What Are You Afraid Of?

The therapist I’ve been seeing for the past five months today came out with this revelation:

Given the things you’ve said to me, it seems you find the world a threatening place.

My therapist often says things I’m not sure about, and I have to go away and think about them. He’s a Freudian, and I call him on his bullshit. He’s trying to sift through my past, looking for single traumatic incident that imprinted on me this need to defend myself. I could relive every day since I was about 18 months old, and my shrink can pick through  any of the dozens of sub-optimal events that have shaped my view of the world.

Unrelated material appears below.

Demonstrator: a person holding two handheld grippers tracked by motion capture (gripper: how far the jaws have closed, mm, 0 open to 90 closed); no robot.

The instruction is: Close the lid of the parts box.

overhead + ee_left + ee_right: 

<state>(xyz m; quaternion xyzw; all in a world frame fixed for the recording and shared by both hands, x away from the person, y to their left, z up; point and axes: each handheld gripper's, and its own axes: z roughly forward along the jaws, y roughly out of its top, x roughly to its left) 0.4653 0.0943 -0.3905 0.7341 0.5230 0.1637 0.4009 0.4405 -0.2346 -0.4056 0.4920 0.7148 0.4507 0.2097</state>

He would say that I’ve subconsciously formulated defense mechanisms that color all my interactions with people, and that, as a result, my outlook isn’t what it should be.

But there’s one other possibility. I’ve said before that I’m an introvert. No, I’m not going to link to a blog post where I’ve said it, because I say it all the time. Here’s a thing that’s true about many introverts: their nervous systems are wired differently. They experience sensations like sound, light and touch as more stimulating than other people feel them, and therefore have a stronger reaction. When you’re wired up so that bright lights, people talking in excited voices and people, clothes or stray breezes touching your skin feel uncomfortable to you, of course the world is a threatening place.

So it should be no surprise to anyone that, not only am I generally defensive, but that I don’t see that as anything I want to change. What I would like to change, though, is how this particular therapist views me. Because I’m now realizing that while I do have a fair few real problems (like an obscure obsessive/compulsive disorder that is the reason I keep my hair short), viewing the world as generally challenging isn’t a neurosis for me. It’s a reality.